*** Recorded data Section Begins ***

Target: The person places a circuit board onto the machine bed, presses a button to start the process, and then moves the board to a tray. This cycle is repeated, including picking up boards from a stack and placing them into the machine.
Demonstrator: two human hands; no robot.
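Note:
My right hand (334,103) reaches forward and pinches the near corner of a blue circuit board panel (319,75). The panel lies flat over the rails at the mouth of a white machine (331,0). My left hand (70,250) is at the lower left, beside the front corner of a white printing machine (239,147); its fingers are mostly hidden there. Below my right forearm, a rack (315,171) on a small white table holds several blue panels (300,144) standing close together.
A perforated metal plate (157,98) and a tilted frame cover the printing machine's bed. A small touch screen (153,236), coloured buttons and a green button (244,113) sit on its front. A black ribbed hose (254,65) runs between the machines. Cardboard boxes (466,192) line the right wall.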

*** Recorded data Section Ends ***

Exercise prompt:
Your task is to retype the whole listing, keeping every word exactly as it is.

Response:
Target: The person places a circuit board onto the machine bed, presses a button to start the process, and then moves the board to a tray. This cycle is repeated, including picking up boards from a stack and placing them into the machine.
Demonstrator: two human hands; no robot.
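Note:
My right hand (334,103) reaches forward and pinches the near corner of a blue circuit board panel (319,75). The panel lies flat over the rails at the mouth of a white machine (331,0). My left hand (70,250) is at the lower left, beside the front corner of a white printing machine (239,147); its fingers are mostly hidden there. Below my right forearm, a rack (315,171) on a small white table holds several blue panels (300,144) standing close together.
A perforated metal plate (157,98) and a tilted frame cover the printing machine's bed. A small touch screen (153,236), coloured buttons and a green button (244,113) sit on its front. A black ribbed hose (254,65) runs between the machines. Cardboard boxes (466,192) line the right wall.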

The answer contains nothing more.